Restate the entire listing word for word.

>>>>>

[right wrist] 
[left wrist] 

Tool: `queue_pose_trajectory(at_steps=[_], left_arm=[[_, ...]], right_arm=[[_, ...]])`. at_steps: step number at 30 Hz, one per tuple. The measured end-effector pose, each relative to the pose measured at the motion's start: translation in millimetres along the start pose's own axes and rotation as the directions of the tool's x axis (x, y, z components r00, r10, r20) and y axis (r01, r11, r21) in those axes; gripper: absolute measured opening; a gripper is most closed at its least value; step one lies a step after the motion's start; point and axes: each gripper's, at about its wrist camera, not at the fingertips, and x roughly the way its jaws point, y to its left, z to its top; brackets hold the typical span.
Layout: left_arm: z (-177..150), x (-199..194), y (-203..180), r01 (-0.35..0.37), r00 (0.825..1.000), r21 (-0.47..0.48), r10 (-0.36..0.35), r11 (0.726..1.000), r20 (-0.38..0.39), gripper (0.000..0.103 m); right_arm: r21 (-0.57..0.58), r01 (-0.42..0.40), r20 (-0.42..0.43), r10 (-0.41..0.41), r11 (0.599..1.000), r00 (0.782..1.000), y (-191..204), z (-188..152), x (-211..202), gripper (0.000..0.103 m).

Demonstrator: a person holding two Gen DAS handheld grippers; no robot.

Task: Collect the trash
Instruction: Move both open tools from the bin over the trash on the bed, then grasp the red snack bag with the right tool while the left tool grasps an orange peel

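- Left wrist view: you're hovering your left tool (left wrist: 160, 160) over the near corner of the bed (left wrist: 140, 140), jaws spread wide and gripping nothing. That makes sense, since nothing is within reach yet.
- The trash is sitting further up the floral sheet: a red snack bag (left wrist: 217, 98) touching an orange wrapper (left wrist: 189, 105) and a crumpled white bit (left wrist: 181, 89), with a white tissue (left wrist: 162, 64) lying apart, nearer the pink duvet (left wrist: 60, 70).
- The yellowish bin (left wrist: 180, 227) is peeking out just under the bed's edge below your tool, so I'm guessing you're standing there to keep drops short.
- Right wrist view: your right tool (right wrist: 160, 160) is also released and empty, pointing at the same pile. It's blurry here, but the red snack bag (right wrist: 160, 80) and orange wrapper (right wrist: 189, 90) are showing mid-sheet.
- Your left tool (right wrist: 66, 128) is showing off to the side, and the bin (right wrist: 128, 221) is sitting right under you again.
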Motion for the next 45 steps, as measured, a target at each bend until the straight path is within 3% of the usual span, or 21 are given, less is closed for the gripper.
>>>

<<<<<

■ **The answer**:
[right wrist] 
[left wrist] 

Tool: `queue_pose_trajectory(at_steps=[_], left_arm=[[_, ...]], right_arm=[[_, ...]])`. at_steps: step number at 30 Hz, one per tuple. The measured end-effector pose, each relative to the pose measured at the motion's start: translation in millimetres along the start pose's own axes and rotation as the directions of the tool's x axis (x, y, z components r00, r10, r20) and y axis (r01, r11, r21) in those axes; gripper: absolute measured opening; a gripper is most closed at its least value; step one lies a step after the motion's start; point and axes: each gripper's, at about its wrist camera, not at the fingertips, and x roughly the way its jaws point, y to its left, z to its top; brackets hold the typical span.
Layout: left_arm: z (-177..150), x (-199..194), y (-203..180), r01 (-0.35..0.37), r00 (0.825..1.000), r21 (-0.47..0.48), r10 (-0.36..0.35), r11 (0.726..1.000), r20 (-0.38..0.39), gripper (0.000..0.103 m); right_arm: r21 (-0.57..0.58), r01 (-0.42..0.40), r20 (-0.42..0.43), r10 (-0.41..0.41), r11 (0.599..1.000), r00 (0.782..1.000), y (-191..204), z (-188..152), x (-211..202), gripper (0.000..0.103 m).

Demonstrator: a person holding two Gen DAS handheld grippers; no robot.

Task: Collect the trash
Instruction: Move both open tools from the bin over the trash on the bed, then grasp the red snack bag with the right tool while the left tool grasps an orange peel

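- Left wrist view: you're hovering your left tool (left wrist: 160, 160) over the near corner of the bed (left wrist: 140, 140), jaws spread wide and gripping nothing. That makes sense, since nothing is within reach yet.
- The trash is sitting further up the floral sheet: a red snack bag (left wrist: 217, 98) touching an orange wrapper (left wrist: 189, 105) and a crumpled white bit (left wrist: 181, 89), with a white tissue (left wrist: 162, 64) lying apart, nearer the pink duvet (left wrist: 60, 70).
- The yellowish bin (left wrist: 180, 227) is peeking out just under the bed's edge below your tool, so I'm guessing you're standing there to keep drops short.
- Right wrist view: your right tool (right wrist: 160, 160) is also released and empty, pointing at the same pile. It's blurry here, but the red snack bag (right wrist: 160, 80) and orange wrapper (right wrist: 189, 90) are showing mid-sheet.
- Your left tool (right wrist: 66, 128) is showing off to the side, and the bin (right wrist: 128, 221) is sitting right under you again.
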Motion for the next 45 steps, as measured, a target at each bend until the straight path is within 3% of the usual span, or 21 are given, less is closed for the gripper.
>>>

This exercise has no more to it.